Ask HN: Why is the HN crowd so anti-AI?
Overall sentiment & HN dynamics
- Many argue HN is not “anti‑AI” but divided, with loud minorities on both extremes and lots of ambivalent or mixed users in between.
- Several note that perceptions are skewed by negativity bias and selection effects: people who dislike AI or hype post and upvote more, while people happily using it often just work.
- Comparisons are made to the crypto boom: HN is broadly anti‑hype and anti‑grift, not uniquely anti‑AI.
AI coding: benefits and real wins
- Many experienced developers say LLMs are “power tools” that:
- Speed up boilerplate, tests, refactors, API-glue, and small utilities.
- Enable solo devs and non‑experts to ship prototypes and niche tools quickly.
- Help with debugging, reading docs, reasoning about trade‑offs, and cross‑domain synthesis (e.g., medical self‑advocacy, research, health tracking).
- Reported productivity gains are often ~20–40%, not the marketed “10x,” and depend heavily on operator skill and problem type.
AI coding: quality, maintenance, and “slop”
- Strong concern that AI encourages “vibe‑coding”:
- Huge, inconsistent, duplicated, poorly designed codebases that work initially but are fragile and hard to evolve.
- Agentic workflows that respond to problems by emitting more code, not better design.
- Maintainability matters: code is described as a liability, not just a means to an end; elegance is tied to understanding, performance, security, and long‑term cost.
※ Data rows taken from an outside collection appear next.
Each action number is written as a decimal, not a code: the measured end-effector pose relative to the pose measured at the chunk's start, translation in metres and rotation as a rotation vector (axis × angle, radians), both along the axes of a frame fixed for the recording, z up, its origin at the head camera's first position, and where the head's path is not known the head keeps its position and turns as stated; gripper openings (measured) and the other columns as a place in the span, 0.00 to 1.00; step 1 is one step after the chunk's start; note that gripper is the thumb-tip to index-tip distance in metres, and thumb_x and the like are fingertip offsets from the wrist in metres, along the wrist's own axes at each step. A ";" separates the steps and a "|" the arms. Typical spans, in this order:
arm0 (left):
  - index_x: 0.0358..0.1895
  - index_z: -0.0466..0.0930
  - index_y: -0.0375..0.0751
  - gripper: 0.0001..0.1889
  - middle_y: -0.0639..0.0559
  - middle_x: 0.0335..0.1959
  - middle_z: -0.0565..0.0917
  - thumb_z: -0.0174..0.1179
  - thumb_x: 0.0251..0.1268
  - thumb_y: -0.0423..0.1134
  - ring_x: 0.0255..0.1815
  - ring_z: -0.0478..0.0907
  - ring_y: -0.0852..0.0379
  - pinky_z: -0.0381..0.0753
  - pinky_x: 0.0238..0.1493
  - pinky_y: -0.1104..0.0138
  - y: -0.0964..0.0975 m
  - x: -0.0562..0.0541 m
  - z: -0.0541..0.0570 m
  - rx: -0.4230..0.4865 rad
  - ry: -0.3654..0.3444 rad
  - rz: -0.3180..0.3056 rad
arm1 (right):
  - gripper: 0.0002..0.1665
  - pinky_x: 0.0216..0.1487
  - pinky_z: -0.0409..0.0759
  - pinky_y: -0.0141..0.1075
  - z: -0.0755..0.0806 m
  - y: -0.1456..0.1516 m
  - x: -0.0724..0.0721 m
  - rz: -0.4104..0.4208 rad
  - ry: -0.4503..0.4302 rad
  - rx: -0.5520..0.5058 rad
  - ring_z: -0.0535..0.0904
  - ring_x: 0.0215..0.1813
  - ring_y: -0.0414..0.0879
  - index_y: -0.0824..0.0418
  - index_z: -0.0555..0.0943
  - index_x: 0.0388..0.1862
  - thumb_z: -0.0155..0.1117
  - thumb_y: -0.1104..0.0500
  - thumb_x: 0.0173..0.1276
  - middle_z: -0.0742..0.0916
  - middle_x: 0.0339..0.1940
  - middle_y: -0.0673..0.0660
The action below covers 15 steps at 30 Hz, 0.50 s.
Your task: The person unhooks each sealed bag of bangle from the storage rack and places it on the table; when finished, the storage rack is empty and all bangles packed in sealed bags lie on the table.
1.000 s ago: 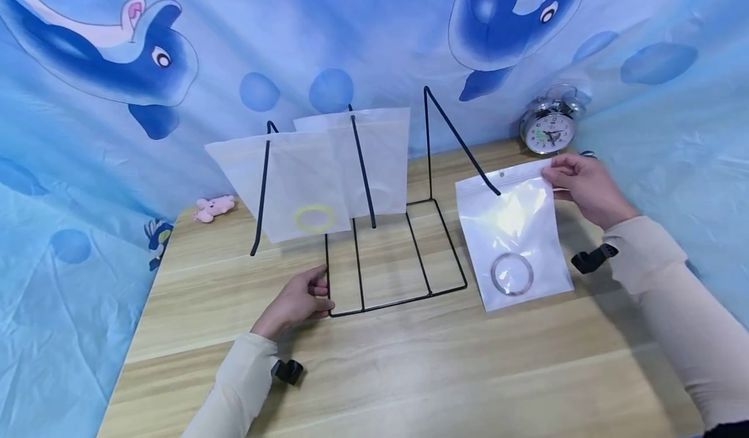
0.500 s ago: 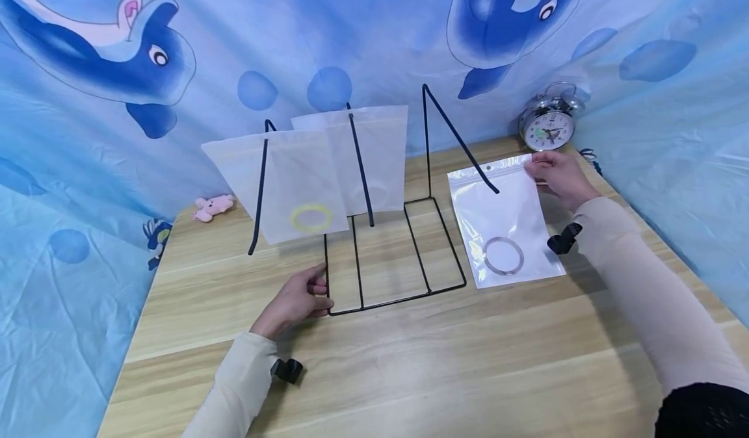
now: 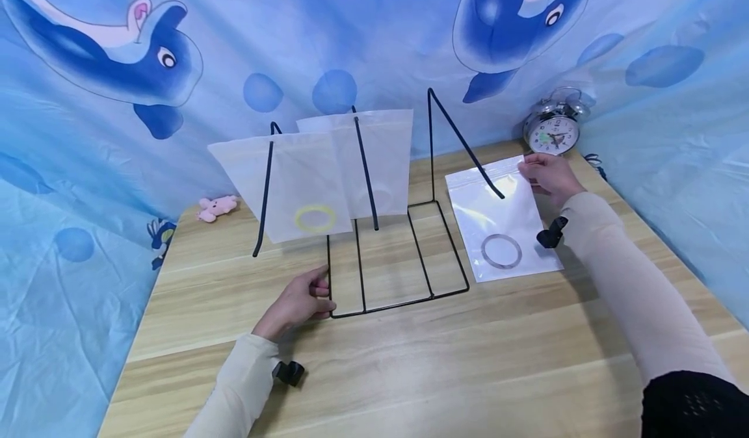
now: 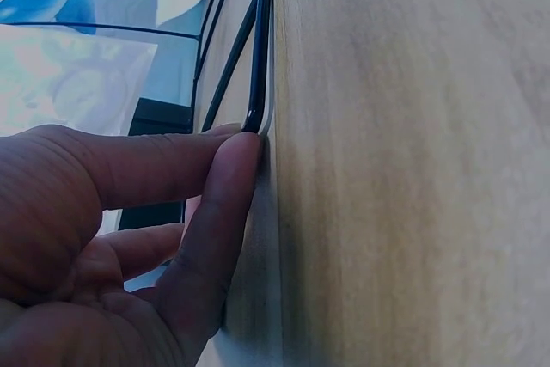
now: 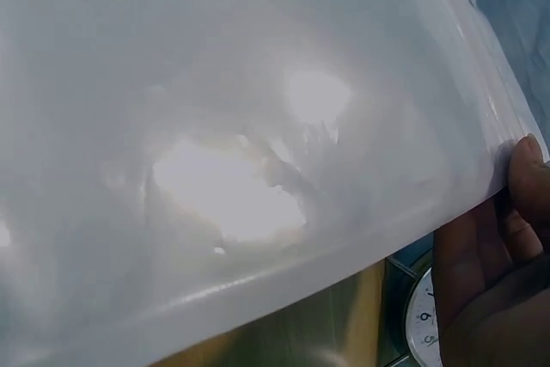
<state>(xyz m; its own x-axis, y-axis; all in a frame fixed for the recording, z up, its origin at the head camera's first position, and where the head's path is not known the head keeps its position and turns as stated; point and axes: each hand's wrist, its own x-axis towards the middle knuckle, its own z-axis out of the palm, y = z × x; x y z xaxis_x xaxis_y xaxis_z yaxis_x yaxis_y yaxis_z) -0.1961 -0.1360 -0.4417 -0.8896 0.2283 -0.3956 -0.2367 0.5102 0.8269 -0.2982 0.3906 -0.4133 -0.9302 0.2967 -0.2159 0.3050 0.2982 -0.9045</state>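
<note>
My left hand pinches the front left corner of a black wire display rack between thumb and fingers. By its top right corner, my right hand holds a white zip bag. A ring-shaped band shows near the bottom of that bag. The bag's top edge lies behind the rack's right prong; whether the prong passes through its hanging hole I cannot tell. Two more pouches hang on the other prongs: the left pouch with a yellow ring inside, and the middle pouch.
A silver twin-bell alarm clock stands at the back right, just behind my right hand. At the back left lies a small pink toy. Blue dolphin-print curtains close off the back and sides of the wooden table.
My right hand has moved the white bag leftward and back, so its top edge now overlaps the right prong higher up. The left hand has stayed on the rack's corner.
</note>
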 end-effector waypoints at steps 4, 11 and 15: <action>0.79 0.56 0.38 0.47 0.40 0.52 0.72 0.67 0.56 0.17 0.51 0.72 0.48 0.88 0.39 0.62 0.001 0.000 0.000 -0.005 -0.003 0.006 | 0.18 0.47 0.78 0.35 -0.004 -0.001 -0.004 -0.009 -0.014 -0.009 0.74 0.50 0.46 0.56 0.74 0.62 0.58 0.52 0.78 0.77 0.54 0.53; 0.79 0.56 0.38 0.46 0.40 0.51 0.72 0.66 0.56 0.17 0.51 0.72 0.47 0.88 0.40 0.62 0.001 -0.001 -0.001 -0.001 -0.013 0.006 | 0.30 0.57 0.77 0.40 -0.011 0.002 -0.010 -0.036 -0.069 -0.005 0.73 0.57 0.48 0.56 0.68 0.75 0.58 0.50 0.78 0.77 0.62 0.56; 0.79 0.56 0.38 0.46 0.40 0.52 0.71 0.66 0.56 0.17 0.52 0.72 0.47 0.88 0.40 0.61 0.001 0.000 -0.001 -0.004 -0.019 0.008 | 0.36 0.70 0.70 0.49 -0.013 0.002 -0.012 -0.033 -0.108 -0.024 0.68 0.69 0.55 0.55 0.62 0.79 0.58 0.47 0.78 0.71 0.73 0.60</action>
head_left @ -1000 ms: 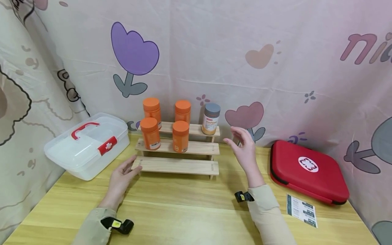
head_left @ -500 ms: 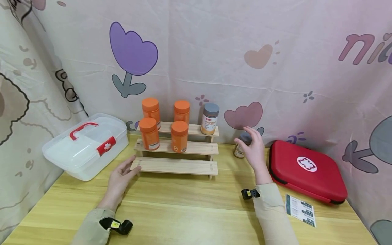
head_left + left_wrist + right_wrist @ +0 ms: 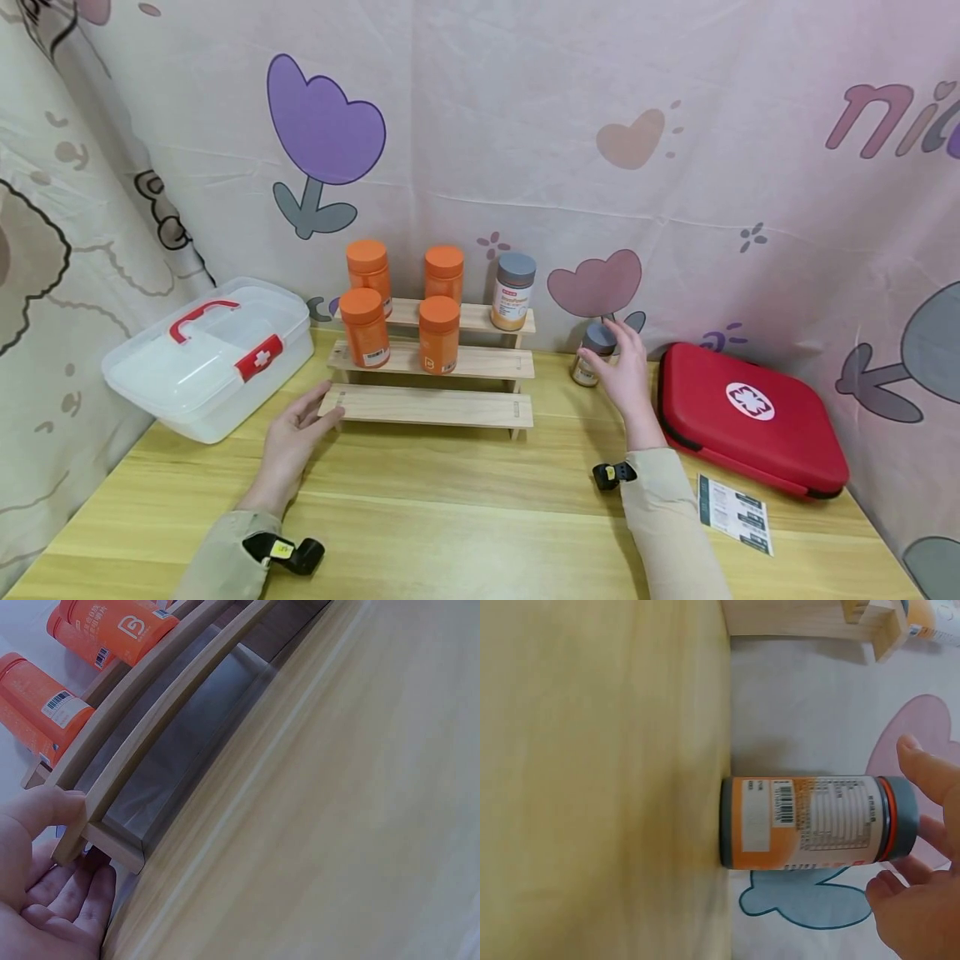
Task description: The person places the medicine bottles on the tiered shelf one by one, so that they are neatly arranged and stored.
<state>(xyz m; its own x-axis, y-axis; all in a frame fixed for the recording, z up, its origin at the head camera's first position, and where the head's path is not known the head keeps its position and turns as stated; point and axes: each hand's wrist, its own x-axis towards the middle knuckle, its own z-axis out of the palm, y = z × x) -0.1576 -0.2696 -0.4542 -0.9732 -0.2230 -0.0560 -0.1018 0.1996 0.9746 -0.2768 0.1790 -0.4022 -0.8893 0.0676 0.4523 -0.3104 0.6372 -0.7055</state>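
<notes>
A three-tiered wooden stand [image 3: 435,407] sits at the back middle of the table. My left hand [image 3: 291,442] holds the left end of its lowest plank, thumb on top and fingers curled below, as the left wrist view shows. To the right of the stand, a jar with a grey lid [image 3: 810,823] stands upright on the table. Around that lid, without clearly touching it, are the spread thumb and fingers of my right hand [image 3: 627,379]. Another grey-lidded jar [image 3: 513,293] stands on the top tier's right end. Several orange jars [image 3: 439,337] occupy the upper two tiers.
At the left is a clear plastic box [image 3: 213,358] with a red handle. A red zipped case [image 3: 750,425] lies at the right, with a printed card [image 3: 735,512] in front of it. Behind everything hangs a patterned cloth [image 3: 480,125].
My right hand has moved right, away from the stand, to the jar on the table, which its fingers hid earlier. My left hand stays at the plank's end.
</notes>
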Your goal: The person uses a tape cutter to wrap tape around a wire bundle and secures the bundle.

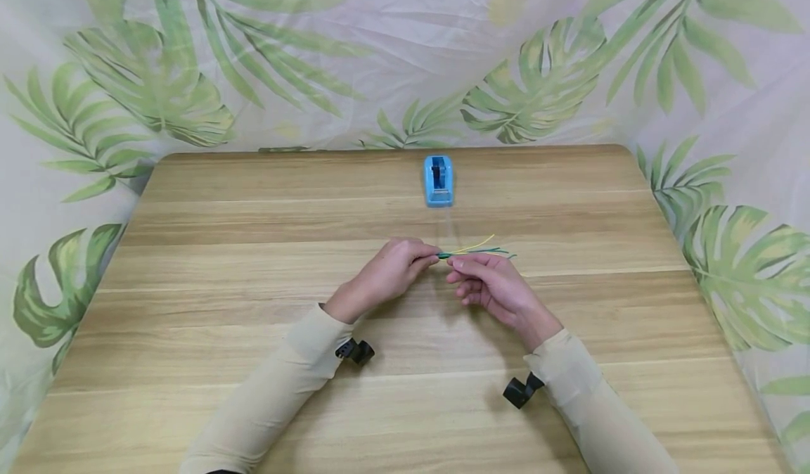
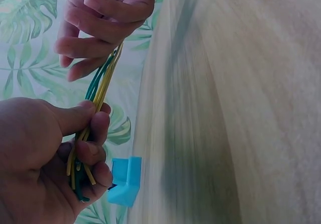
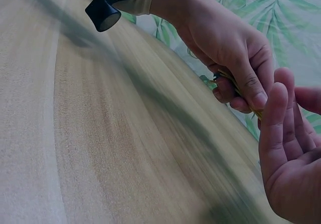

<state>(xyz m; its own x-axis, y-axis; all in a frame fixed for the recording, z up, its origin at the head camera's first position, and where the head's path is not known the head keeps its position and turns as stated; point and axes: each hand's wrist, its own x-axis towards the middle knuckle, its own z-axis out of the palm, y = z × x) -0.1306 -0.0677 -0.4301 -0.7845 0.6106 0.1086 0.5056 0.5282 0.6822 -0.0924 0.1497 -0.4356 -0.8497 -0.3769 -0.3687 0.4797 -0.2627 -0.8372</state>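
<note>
A bundle of thin green and yellow wires [image 1: 474,250] is held above the table. My left hand [image 1: 395,266] grips it between thumb and curled fingers, and in the left wrist view short wire ends [image 2: 80,176] stick out below the grip. My right hand [image 1: 490,284] is close beside the left one, thumb and forefinger tips right at the bundle. Its other fingers [image 2: 95,23] are loosely bent in the left wrist view and cover part of the wires. Whether the right fingertips pinch the wires or only touch them is hidden.
A blue tape dispenser [image 1: 439,182] stands near the back edge of the wooden table [image 1: 253,361], beyond the hands. A leaf-patterned cloth [image 1: 405,52] hangs behind and at the sides. Small black cameras [image 1: 522,389] are strapped to both wrists.
</note>
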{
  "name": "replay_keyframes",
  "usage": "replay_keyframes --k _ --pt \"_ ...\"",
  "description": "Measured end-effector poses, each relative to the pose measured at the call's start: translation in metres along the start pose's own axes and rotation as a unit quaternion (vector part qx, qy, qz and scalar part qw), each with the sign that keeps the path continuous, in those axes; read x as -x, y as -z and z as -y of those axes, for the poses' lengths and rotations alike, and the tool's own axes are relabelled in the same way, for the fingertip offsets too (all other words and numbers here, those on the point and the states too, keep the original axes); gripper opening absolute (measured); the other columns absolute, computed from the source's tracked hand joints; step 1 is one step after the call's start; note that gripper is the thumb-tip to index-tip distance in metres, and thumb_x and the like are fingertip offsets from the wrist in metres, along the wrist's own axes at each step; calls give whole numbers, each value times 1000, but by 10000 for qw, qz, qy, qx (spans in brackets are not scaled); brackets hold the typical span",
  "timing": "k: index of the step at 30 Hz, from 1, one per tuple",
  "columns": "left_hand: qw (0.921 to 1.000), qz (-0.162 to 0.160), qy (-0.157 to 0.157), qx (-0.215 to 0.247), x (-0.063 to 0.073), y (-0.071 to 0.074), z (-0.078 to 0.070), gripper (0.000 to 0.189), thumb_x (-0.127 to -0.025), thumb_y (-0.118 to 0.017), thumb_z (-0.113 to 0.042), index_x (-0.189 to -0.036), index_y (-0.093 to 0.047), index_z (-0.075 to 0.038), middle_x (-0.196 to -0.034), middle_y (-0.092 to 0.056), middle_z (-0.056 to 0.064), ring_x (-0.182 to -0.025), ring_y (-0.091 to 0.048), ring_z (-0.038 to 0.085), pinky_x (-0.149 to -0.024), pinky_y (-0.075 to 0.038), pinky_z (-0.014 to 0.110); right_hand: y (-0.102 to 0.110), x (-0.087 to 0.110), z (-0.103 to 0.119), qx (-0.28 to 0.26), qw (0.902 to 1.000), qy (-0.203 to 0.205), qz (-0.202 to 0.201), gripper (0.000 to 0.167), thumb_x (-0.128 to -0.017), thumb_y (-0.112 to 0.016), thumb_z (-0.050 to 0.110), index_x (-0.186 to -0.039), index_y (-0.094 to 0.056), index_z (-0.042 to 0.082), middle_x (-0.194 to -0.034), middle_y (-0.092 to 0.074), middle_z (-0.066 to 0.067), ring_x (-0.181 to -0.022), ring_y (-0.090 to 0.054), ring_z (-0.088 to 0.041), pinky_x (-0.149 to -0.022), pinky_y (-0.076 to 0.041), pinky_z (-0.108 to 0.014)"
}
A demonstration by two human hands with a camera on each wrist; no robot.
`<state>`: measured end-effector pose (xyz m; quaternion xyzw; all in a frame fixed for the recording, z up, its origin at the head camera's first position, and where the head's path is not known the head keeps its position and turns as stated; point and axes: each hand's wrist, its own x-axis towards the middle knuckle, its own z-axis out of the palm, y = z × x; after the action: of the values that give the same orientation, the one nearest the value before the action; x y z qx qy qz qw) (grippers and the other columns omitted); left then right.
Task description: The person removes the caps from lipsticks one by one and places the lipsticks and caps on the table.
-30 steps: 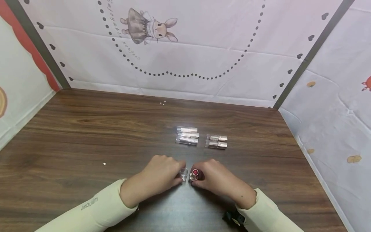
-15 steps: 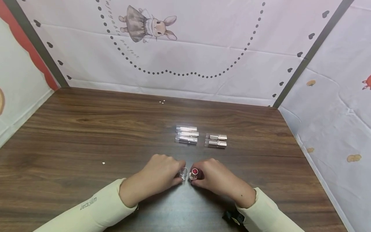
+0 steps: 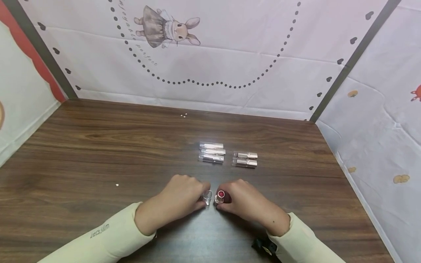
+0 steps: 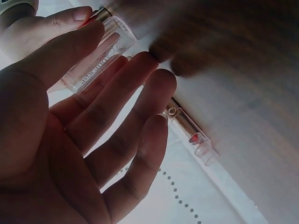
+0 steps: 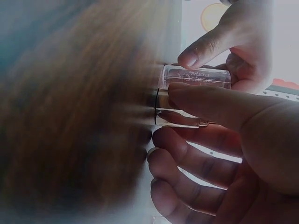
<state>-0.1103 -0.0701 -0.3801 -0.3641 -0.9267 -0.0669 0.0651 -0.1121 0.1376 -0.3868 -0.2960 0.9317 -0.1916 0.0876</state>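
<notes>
My left hand (image 3: 184, 193) pinches a clear lipstick cap (image 3: 207, 196) between thumb and fingers, close to the tabletop. Printed lettering shows on the cap's wall in the left wrist view. Just to its right, my right hand (image 3: 245, 201) grips an uncapped lipstick (image 3: 220, 197) by its shiny metallic base. The lipstick stands upright, its red tip facing up inside a pale ring. A narrow gap separates cap and lipstick in the head view. In the right wrist view, the thumb and index finger hold the lipstick base (image 5: 177, 114) right beside the clear cap.
Beyond my hands lie three capped silver lipsticks (image 3: 211, 152) side by side, with two rose-gold ones (image 3: 245, 159) to their right. Small white bits (image 3: 184, 115) lie near the back edge, another scrap (image 3: 117, 185) at left. Printed cloth walls (image 3: 210, 65) enclose the wooden table (image 3: 98, 146).
The head view has shifted slightly, so the scene sits a little higher. Both hands keep their holds on the cap and the lipstick; the cap leans very slightly leftward.
</notes>
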Motion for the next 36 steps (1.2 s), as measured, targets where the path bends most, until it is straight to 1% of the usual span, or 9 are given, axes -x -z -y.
replay_keyframes --k 9,11,14,17,21,25,28,32,36 --pt "10000 12 -44 17 -1 2 1 31 -73 -86 -34 -73 -58 -20 -60 -55 -8 -51 -52 12 -45 -40 33 6 2 1 1 9999 68 76 20 -79 -83 24 -81 -64 19 -66 -57 12 -58 -47 0 -54 -40 -21" --pt "10000 14 -52 21 -2 2 1 31 -73 -86 -35 -74 -58 -20 -60 -55 -9 -51 -51 11 -45 -40 32 11 3 -1 -18 9998 95 172 19 -79 -84 24 -88 -68 17 -67 -59 11 -59 -49 0 -56 -42 -21" --pt "10000 3 -62 46 -2 1 0 32 -73 -86 -36 -74 -59 -20 -59 -54 -10 -51 -49 10 -45 -40 31 20 6 -6 8 9996 -7 269 29 -79 -84 22 -103 -72 13 -70 -64 10 -62 -54 0 -61 -46 -22" --pt "9999 -7 -88 69 -2 -1 0 32 -74 -86 -36 -74 -59 -19 -59 -53 -11 -51 -47 9 -45 -39 30 28 8 -14 77 9994 -303 124 36 -80 -83 20 -113 -72 9 -75 -69 8 -66 -58 -1 -64 -49 -24" --pt "9999 -53 -100 28 -2 -3 0 33 -73 -86 -35 -73 -58 -19 -59 -53 -11 -51 -49 9 -45 -40 32 37 6 -30 337 9970 -626 -318 30 -83 -80 18 -110 -73 9 -85 -73 2 -73 -66 -8 -68 -54 -29" --pt "9998 -138 -102 -37 -1 -3 0 33 -71 -87 -33 -72 -58 -19 -59 -54 -10 -51 -50 10 -44 -40 32 46 2 -49 731 9908 -779 -833 22 -85 -79 18 -106 -74 10 -92 -74 -2 -82 -70 -17 -73 -57 -38" --pt "9998 -148 -109 -58 0 -3 1 33 -70 -88 -33 -71 -58 -19 -59 -55 -10 -51 -49 9 -44 -40 32 52 -1 -62 1004 9850 -820 -1140 19 -84 -79 16 -101 -75 11 -92 -73 -3 -82 -70 -20 -72 -56 -41" --pt "9999 -76 -65 -58 0 -2 1 33 -71 -88 -34 -72 -58 -19 -58 -54 -10 -50 -48 9 -45 -41 32 54 -5 -73 1291 9804 -852 -1223 17 -83 -80 16 -99 -75 13 -91 -70 -4 -79 -67 -21 -67 -55 -42" --pt "9999 -77 -63 -38 0 -1 0 33 -71 -88 -34 -72 -58 -19 -58 -53 -10 -50 -48 10 -45 -40 32 53 -10 -78 1364 9799 -1015 -1039 16 -82 -81 16 -97 -76 15 -92 -68 -3 -78 -65 -19 -66 -54 -41"
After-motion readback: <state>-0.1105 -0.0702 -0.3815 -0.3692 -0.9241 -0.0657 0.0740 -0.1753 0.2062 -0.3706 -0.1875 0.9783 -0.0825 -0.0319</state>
- SREs and senior engineers report being forced to maintain AI‑generated systems that ignore conventions, lack tests, and break platform assumptions.
Labor, careers, and culture
- Many see AI as accelerating job displacement and wage pressure, especially for average developers and junior talent; parallels drawn to weavers vs. power looms and offshoring of skilled manufacturing.
- There is resentment that tech once “disrupted others’ jobs” but now threatens its own.
- Some emphasize the loss of craft: coding as an enjoyable, identity‑defining activity replaced by prompt‑wrangling and reviewing slop.
Societal, ethical, and structural concerns
- Worries extend beyond code:
- Misinformation, deepfakes, spam, enshittified AI support and UX.
- Data center energy/water use, centralization of power and knowledge in a few US‑based corporations.
- Erosion of skills and “cognitive surrender” as people outsource thinking.
- Exploitation of training data, IP, and user content without compensation.
Nuanced positions
- Many self‑describe as “pro‑tool, anti‑hype”: AI is impressive and useful in narrow, supervised contexts, but not a replacement for human reasoning, system design, or responsibility.
- A recurring theme: the core question is not “AI good or bad?” but “Where is it appropriate, what are its intrinsic limitations, and who bears the externalities?”